Aveva altri programmi in mente per quella mattina.
Apre la porta ed esce sul pianerottolo, avvolto in una bolla melmosa di penombra. Si chiude la porta alle spalle e socchiude gli occhi qualche istante, per riordinare le idee.
«Vaffanculo» sibila, poi scende le scale di corsa. La sera prima ha parcheggiato la macchina proprio davanti al portone del palazzo e ha evitato di scendere fino ai parcheggi sottostanti l’edificio. Quei cunicoli scuri, bagnati da riflessi di luce al neon, lo mettono a disagio. I passi echeggiano sinistri fra le macchine, scivolando sulle pareti grigie e dietro ogni colonna sembra annidarsi un’ombra pronta a saltarti addosso. Non sono paure da detective, se lo ripete spesso, ma quando può parcheggia la macchina in strada, dove il buio della notte sembra meno minaccioso.

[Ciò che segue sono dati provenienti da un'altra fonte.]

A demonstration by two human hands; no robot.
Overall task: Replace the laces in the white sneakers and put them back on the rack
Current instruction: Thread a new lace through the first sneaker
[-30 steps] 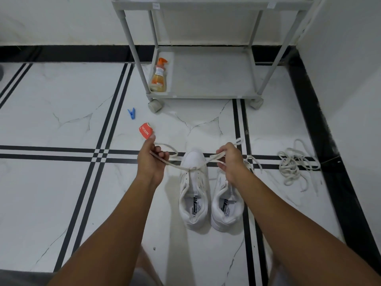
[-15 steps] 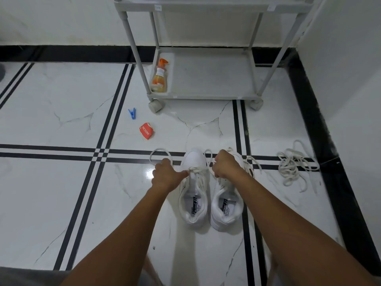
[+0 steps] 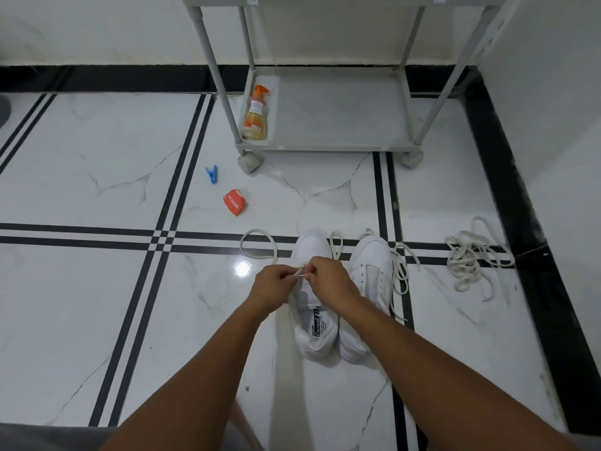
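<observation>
Two white sneakers stand side by side on the floor, toes pointing away from me. Over the left sneaker (image 3: 313,333) my left hand (image 3: 273,286) and my right hand (image 3: 327,279) meet, both pinching the cream lace (image 3: 258,244) near the eyelets. That lace loops out on the floor to the left of the toe. The right sneaker (image 3: 372,265) has a loose lace (image 3: 398,271) trailing along its right side. A heap of cream laces (image 3: 471,260) lies further right. The grey rack (image 3: 328,144) stands beyond the shoes.
An orange spray bottle (image 3: 255,115) stands on the rack's bottom shelf at its left. A blue clothes peg (image 3: 211,174) and a red sachet (image 3: 234,203) lie on the tiles to the left front of the rack. A white wall rises at the right.
My hands were wide apart, pulling the lace taut across the left sneaker. They have come together over its eyelets, and the lace ends have fallen slack on the floor.
</observation>
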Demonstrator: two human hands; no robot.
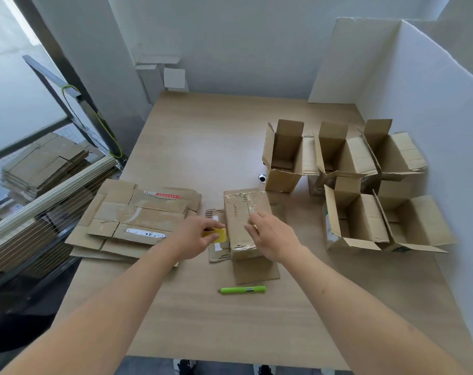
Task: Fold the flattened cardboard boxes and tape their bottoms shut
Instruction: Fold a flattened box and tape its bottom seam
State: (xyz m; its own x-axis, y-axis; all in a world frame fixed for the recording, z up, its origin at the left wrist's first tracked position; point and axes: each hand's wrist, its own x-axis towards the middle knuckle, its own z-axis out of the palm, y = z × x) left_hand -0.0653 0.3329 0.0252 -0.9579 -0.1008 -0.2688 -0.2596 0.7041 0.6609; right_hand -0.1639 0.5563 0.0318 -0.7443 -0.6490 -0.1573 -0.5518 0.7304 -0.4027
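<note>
Nearest on the wooden table (pixel 192 320) lies a green utility knife (pixel 242 290), flat and touching nothing. Just beyond it stands the box being worked on (pixel 242 226), bottom side up with clear tape glinting across its closed flaps, its lower flaps splayed onto the table around it. The left hand (pixel 193 238) pinches a small yellow card-like piece (pixel 215 235) against the box's left edge (what exactly it is cannot be made out). The right hand (pixel 270 235) rests on the taped top with fingers curled, seemingly nipping the tape; the grip itself is hidden under the fingers.

To the left, a stack of flattened boxes (pixel 138 220) overhangs the table's edge, just beside the left wrist. To the right, well apart from the hands, five folded boxes (pixel 365 182) stand open-topped in two rows, touching one another, near a white partition (pixel 432 90). A small dark round thing (pixel 262 177) sits by the nearest-left of them, too small to identify.

Farther left, off the table, more flattened cardboard (pixel 43 163) is piled behind mesh, partly blocked by a pale rail (pixel 48 196). Shoes at the bottom edge are cut off.
</note>
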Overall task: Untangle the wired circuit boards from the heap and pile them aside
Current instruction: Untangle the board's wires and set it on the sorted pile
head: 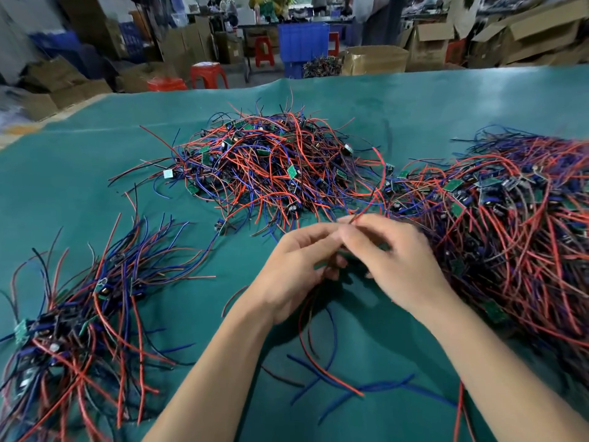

L’agente lo attende in strada, vicino alla volante. I lampeggianti azzurri guizzano su tutti gli oggetti circostanti e il volto del poliziotto è macchiato da strani riflessi cerulei. Ha poco più di quarant’anni, un fisico asciutto e un’espressione cordiale.
Cipriani lo saluta con un cenno della testa ed entra nella sua auto.
Partono insieme e dopo venti minuti si fermano davanti ad un edificio. Ci sono altre pattuglie sul posto.
«Primo piano» dice l’agente senza specificare altro. Le informazioni essenziali Cipriani le ha già ricevute per telefono meno di un’ora prima. Si stringe un po’ di più nella giacca per proteggersi dal fresco del mattino, quindi entra nell’edificio e si avvia per le scale. Un passo alla volta, senza fretta. La rampa è in penombra. Le ombre danzano dietro ogni angolo.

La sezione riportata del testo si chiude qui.